With his usual entertaining vigour, Will Law explains the differences to the three approaches to low-latency streaming: DASH, LHLS and LL-HLS from Apple. Likening them partly to religions that all get you to the same end, we see how they differ and some of the reasons for that.
Please note: Since this video was recorded, Apple has released a new draft of LL-HLS. As described in this great article from Mux, the update’s changes are
- “Delivering shorter sub-segments of the video stream (Apple call these parts) more frequently (every 0.3 – 0.5s)
- Using HTTP/2 PUSH to deliver these smaller parts, pushed in response to a blocking playlist request
- Blocking playlist requests, eliminating the current speculative manifest request polling behaviour in HLS
- Smaller, delta rendition playlists, which reduces playlist size, which is important since playlists are requested more frequently
- Faster rendition switching, enabled by rendition reports, which allows clients to see what is happening in another playlist without requesting it in its entirety”
Read the full article for the details and implications, some of which address some points made in the talk.
Anyone who saw last year’s Chunky Monkey video, will recognise Will’s near-Oscar-winning animation style as he sets the scene explaining the contenders to the low-latency streaming crown.
We then look at a bullet list of features across each of the three low latency technologies (note Apple’s recent update) which leads on to a discussion on chunked transfer delivery and the challenges of line-rate delivery.

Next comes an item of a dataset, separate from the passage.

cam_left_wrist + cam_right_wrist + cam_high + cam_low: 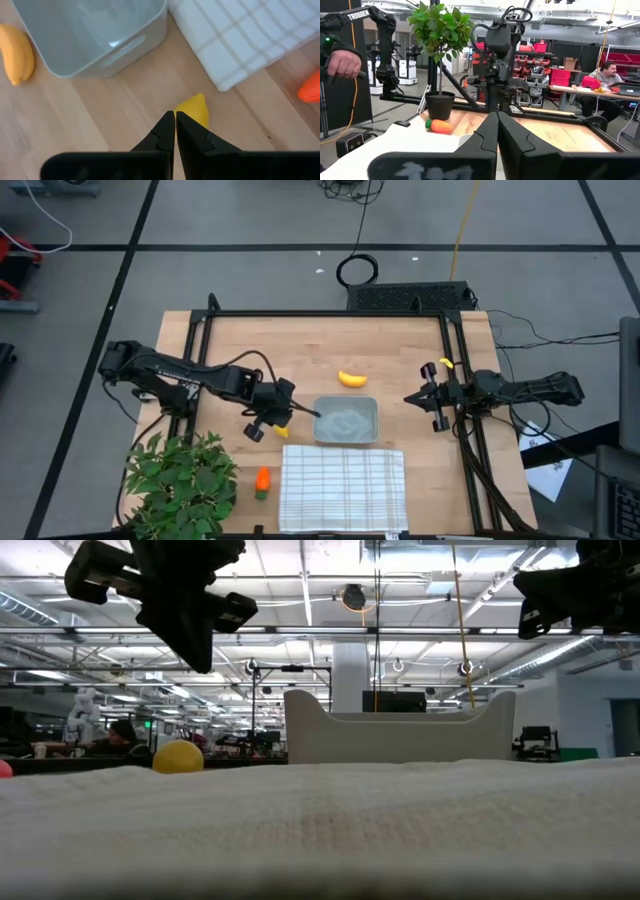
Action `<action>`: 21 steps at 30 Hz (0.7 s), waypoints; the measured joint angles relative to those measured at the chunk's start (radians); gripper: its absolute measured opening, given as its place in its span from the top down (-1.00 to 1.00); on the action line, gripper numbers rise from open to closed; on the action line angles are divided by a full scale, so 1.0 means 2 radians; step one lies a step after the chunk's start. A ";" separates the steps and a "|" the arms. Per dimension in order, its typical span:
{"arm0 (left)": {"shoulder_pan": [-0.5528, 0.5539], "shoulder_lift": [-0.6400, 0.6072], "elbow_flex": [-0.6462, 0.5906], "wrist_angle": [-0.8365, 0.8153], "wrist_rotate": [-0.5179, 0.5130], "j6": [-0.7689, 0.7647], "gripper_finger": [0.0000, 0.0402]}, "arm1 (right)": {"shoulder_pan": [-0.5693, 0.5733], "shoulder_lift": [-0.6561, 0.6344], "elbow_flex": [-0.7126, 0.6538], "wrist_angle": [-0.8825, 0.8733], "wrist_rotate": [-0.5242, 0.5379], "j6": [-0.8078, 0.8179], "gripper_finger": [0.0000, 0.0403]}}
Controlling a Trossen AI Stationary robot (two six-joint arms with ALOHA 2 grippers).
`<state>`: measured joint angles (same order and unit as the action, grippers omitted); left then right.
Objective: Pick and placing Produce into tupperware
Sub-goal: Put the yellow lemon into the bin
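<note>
The yellow lemon lies on the wooden table just left of the grey tupperware. The lemon also shows in the left wrist view and the low view. My left gripper is shut and hangs well above the lemon, touching nothing. The banana lies beyond the tupperware's far side. The orange carrot lies near the front, left of the cloth. My right gripper is shut and empty, raised to the right of the tupperware.
A white checked cloth lies in front of the tupperware. A potted leafy plant stands at the front left corner. A black frame edges the table. A person's hand and a seated person show beyond the table.
</note>
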<state>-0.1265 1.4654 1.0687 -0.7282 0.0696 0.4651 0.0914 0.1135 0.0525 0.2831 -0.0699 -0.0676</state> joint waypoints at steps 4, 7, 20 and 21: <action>0.000 0.000 0.000 0.001 0.000 0.000 0.89 | 0.000 0.000 0.000 0.000 0.000 0.001 1.00; 0.000 0.000 0.000 0.001 0.000 0.003 0.89 | 0.000 0.000 0.000 0.000 0.000 0.001 1.00; 0.001 0.000 0.000 0.021 0.018 -0.041 0.28 | 0.000 0.000 0.000 0.000 0.000 0.001 1.00; 0.001 0.000 0.000 0.026 0.018 -0.043 0.20 | 0.000 0.000 0.000 0.000 0.000 0.001 1.00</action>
<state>-0.1238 1.4658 1.0687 -0.6762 0.1055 0.3796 0.0914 0.1139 0.0525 0.2829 -0.0696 -0.0650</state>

A simple view of the universe would say that the ideal way to have a live stream, encoded at a constant bitrate, would be to stream it constantly at that bitrate to the receiver. Whilst this is, indeed, the best way to go, when we stream we’re also keeping one eye on whether we need to change the bitrate. If we get more bandwidth available it might be best to upgrade to a better quality and if we suddenly have contested, slow wifi, it might be time for an emergency drop down to the lowest bitrate stream.
When you are delivered a stream as individual files, you can measure how long they take to download to estimate your available bandwidth. If a file can be downloaded at 1Gbps, then it should always arrive at 1Gbps. Therefore if it arrives at less than 1Gbps we know that there is a bandwidth restriction and can make adjustments. Will explains that for streams delivered with chunked transfer or in real time such as in LL-HLS, this estimation no longer works as the files simply are never available at 1Gbps. He then explains some of the work that has been undertaken to develop more nuanced ways of estimating available bandwidth. It’s well worth noting that the smaller the files you transfer, the less accurate the bandwidth estimation as TCP takes time to speed up to line rate so small 320ms-length video segments are not ideal for maximising throughput.
Continuing to look at the differences, we next look at request rates with DASH at 20 requests per second compared to LL-HLS at 720. This leads naturally to an analysis of the benefits of HTTP/2 PUSH technology used in LL-HLS and the savings that can offer. Will explores the implications, and some of the problems, with last year’s version of the LL-HLS spec, some of which have been mitigated since.
The talk concludes with some work Akamai has done to try and establish a single, common workflow with examples and a GitHub repository. Will shows how this works and the limitations of the approach and finishes with a look at the commonalities in approaches.